September 8, 2025

Tatyana Gonzalez’s Uterine Fibroids Journey

This is a firsthand account submitted through SWHR’s Share Your Story portal, as part of SWHR’s Women’s Health Perspective series.

I was 22 when I had my first miscarriage. It was heartbreaking. The doctors said fibroids may have been the cause. A dilation and curettage (D&C) was performed to clear my uterus, an intrauterine device (IUD) was inserted, and I was sent on my way—no real follow-up, no further discussion. Just grief.

Fibroids are non-cancerous growths that develop in and around the uterus. They’re incredibly common yet often minimized. Up to 80% of women will develop fibroids by the age of 50. For many of us, they come with a wide range of symptoms—back pain, constipation, abdominal pressure, frequent urination, painful cramps, and fertility complications.

By the time I was 28, my symptoms had become impossible to ignore. I had constant bloating, intense pressure on my bladder, and bleeding between periods. I assumed my IUD had expired and that it was time for a new one, so I booked an appointment with the first available OB-GYN. The doctor assured me that everything was normal and that I had nothing to worry about. I didn’t question him.

But the discomfort persisted. Over the next year, I found myself trapped in a frustrating cycle of appointments. Despite my symptoms, no one seemed particularly concerned that I had six fibroids and that my uterus had doubled in size. One doctor made me cry, “Does this look like the operating room to you?” She was upset that I had been referred to her for a procedure that she was not equipped to perform. I came seeking relief, but I left feeling humiliated and helpless.

That’s when I knew I had to be my own advocate.

A simple Google search led me to a provider who specialized in fibroids. During my very first visit, he scheduled surgery to remove them. Finally, I had a plan. Finally, someone was listening. I felt peace.

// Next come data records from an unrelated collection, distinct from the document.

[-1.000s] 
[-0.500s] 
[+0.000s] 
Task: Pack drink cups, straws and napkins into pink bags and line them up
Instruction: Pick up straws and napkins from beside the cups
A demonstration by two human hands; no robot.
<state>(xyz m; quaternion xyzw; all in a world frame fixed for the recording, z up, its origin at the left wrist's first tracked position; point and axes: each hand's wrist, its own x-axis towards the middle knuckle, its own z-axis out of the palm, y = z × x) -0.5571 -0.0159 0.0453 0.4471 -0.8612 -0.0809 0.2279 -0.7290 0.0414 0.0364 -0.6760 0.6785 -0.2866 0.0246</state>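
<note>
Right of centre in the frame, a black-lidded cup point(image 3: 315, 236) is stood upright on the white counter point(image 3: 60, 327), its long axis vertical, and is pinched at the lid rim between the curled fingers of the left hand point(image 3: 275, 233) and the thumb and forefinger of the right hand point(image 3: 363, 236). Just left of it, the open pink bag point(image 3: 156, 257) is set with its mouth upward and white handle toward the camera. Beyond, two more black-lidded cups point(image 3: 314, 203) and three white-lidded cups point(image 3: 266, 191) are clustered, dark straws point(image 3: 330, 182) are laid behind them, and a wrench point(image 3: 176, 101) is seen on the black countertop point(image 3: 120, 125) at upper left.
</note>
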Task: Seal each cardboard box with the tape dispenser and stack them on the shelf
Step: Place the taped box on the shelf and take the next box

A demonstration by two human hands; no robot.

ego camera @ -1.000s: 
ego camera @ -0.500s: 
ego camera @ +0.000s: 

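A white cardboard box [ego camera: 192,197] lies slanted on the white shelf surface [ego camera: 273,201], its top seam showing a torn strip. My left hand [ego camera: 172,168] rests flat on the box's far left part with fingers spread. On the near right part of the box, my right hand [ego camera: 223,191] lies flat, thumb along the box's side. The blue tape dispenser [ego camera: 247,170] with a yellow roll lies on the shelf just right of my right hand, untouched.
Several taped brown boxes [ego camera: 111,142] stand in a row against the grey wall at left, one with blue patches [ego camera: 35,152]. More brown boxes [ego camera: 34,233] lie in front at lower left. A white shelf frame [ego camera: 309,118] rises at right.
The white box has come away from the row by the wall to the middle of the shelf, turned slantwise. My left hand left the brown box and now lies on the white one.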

At 29, I underwent my first robotic-assisted laparoscopic myomectomy. It was the height of the pandemic, so no loved ones were allowed in the hospital. I was alone, facing my first major procedure without support—but I knew relief was on the other side. The surgery lasted six hours—much longer than expected. My fibroids were described as two grapefruits and four apples. No wonder I had been in so much discomfort. They had even shifted some of my organs.

Living with fibroids had become my normal. I didn’t fully realize how much pain and pressure I had grown used to. Once I started healing, I had this moment where I just broke down in tears—not from pain, but from the overwhelming relief. My body had been speaking to me for years, but I hadn’t known how to listen.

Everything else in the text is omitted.